California’s requirement is unconstitutional three times over. First, it violates freedom of speech by compelling 1517 Fund to ask questions it does not want to ask and collect and report sensitive information to the government. It also controls how these questions are framed by forcing venture capital firms to use a specific form.

The law also violates the Fourteenth Amendment’s Equal Protection Clause by compelling venture capital companies to consider immutable characteristics like race or sexuality instead of focusing on their individual merits.

Last, the Commerce Clause prohibits states from directly regulating commercial activity outside of its own borders, especially when it involves entities with no meaningful connection with the state.

Michael saw the law for what it was—unconstitutional.
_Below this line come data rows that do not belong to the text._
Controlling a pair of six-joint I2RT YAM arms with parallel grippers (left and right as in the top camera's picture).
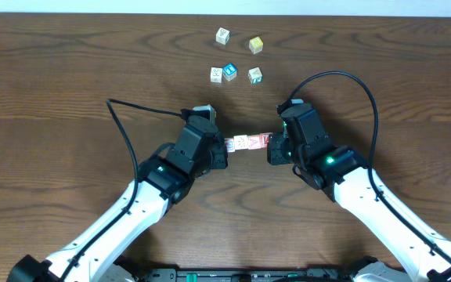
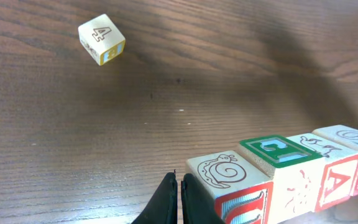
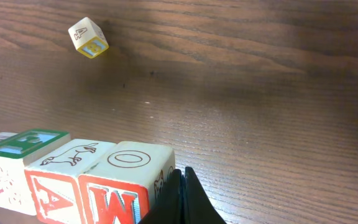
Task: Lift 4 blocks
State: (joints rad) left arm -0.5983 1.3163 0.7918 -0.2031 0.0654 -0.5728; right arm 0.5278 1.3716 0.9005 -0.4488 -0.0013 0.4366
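Left gripper (image 2: 179,183) and right gripper (image 3: 180,180) are clenched empty — each presses its closed tip against one end of the blocks (image 1: 250,142). The row is pinched between them near the middle of the table (image 1: 69,86), presumably to lift as one.

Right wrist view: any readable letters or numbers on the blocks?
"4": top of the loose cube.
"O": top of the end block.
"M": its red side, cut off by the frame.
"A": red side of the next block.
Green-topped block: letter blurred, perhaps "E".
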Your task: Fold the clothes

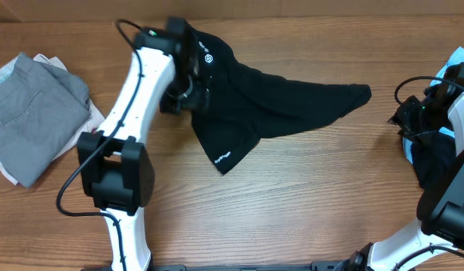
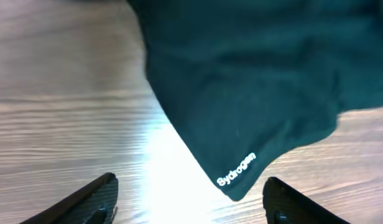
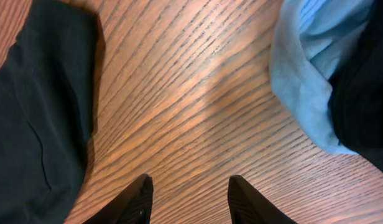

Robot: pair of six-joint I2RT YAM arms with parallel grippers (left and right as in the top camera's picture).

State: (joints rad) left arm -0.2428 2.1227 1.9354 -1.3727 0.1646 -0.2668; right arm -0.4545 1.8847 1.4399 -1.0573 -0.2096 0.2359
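Overhead, black garment (image 1: 277,105) central, grey pile (image 1: 32,105) aside, left hand (image 2: 190,185) wide, right hand (image 3: 190,182) parted

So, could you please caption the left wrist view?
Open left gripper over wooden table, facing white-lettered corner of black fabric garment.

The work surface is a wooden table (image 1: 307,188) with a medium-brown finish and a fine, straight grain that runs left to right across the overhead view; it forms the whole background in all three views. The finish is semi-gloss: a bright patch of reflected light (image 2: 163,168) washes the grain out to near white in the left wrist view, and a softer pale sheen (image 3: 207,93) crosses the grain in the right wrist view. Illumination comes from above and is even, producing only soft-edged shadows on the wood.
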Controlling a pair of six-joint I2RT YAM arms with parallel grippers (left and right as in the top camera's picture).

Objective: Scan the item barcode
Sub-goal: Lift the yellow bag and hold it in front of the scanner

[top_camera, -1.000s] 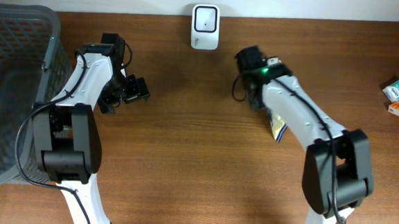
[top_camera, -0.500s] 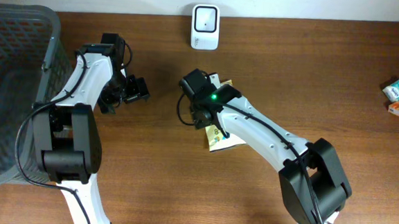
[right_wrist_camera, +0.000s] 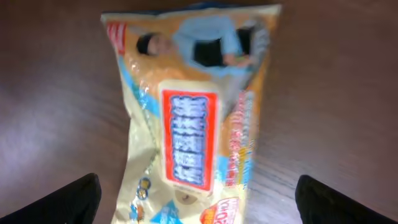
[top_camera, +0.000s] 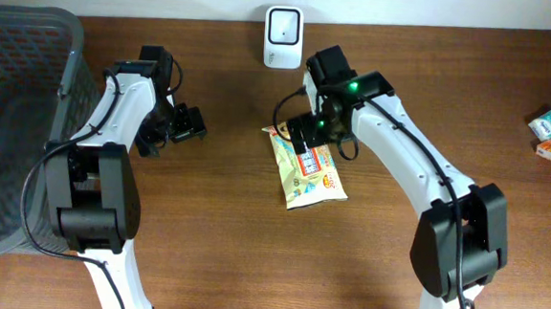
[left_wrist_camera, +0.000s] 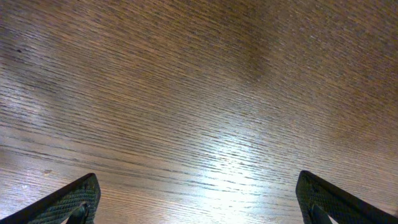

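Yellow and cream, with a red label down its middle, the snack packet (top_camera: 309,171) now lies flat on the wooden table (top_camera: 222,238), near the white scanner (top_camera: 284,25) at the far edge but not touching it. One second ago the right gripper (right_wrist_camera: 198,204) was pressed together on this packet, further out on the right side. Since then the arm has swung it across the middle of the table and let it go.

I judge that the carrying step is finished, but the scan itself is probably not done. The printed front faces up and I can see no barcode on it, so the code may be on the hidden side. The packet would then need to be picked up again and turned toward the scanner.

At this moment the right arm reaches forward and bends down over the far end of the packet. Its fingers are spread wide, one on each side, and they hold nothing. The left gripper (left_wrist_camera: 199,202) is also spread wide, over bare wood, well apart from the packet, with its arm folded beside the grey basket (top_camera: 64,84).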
He was eager for a chance to challenge the mandate; he just needed to find the right constitutional attorneys to take on his case.

Pacific Legal Foundation was able to connect with Michael, and, together, we have filed a lawsuit to hold California accountable to the Constitution.

To Michael, winning this case would mean protecting the innovation economy, respecting the privacy of the brilliant young minds he and Danielle work with, and fending off an “intrusive state.” He also worries that if California’s unconstitutional law is allowed to proceed, the government will get a “foot in the door that could lead to all sorts of mischief.”

While California sees each new startup founder as a datapoint, Michael sees promising innovators with unique ideas to cure cancer, develop new forms of clean energy, increase the yield of rain clouds, or build a nuclear battery. To Michael, Danielle, and the 1517 Fund team, the question isn’t how to collect arbitrary information about these innovators—it’s how to help them get to work and bring their ideas to life.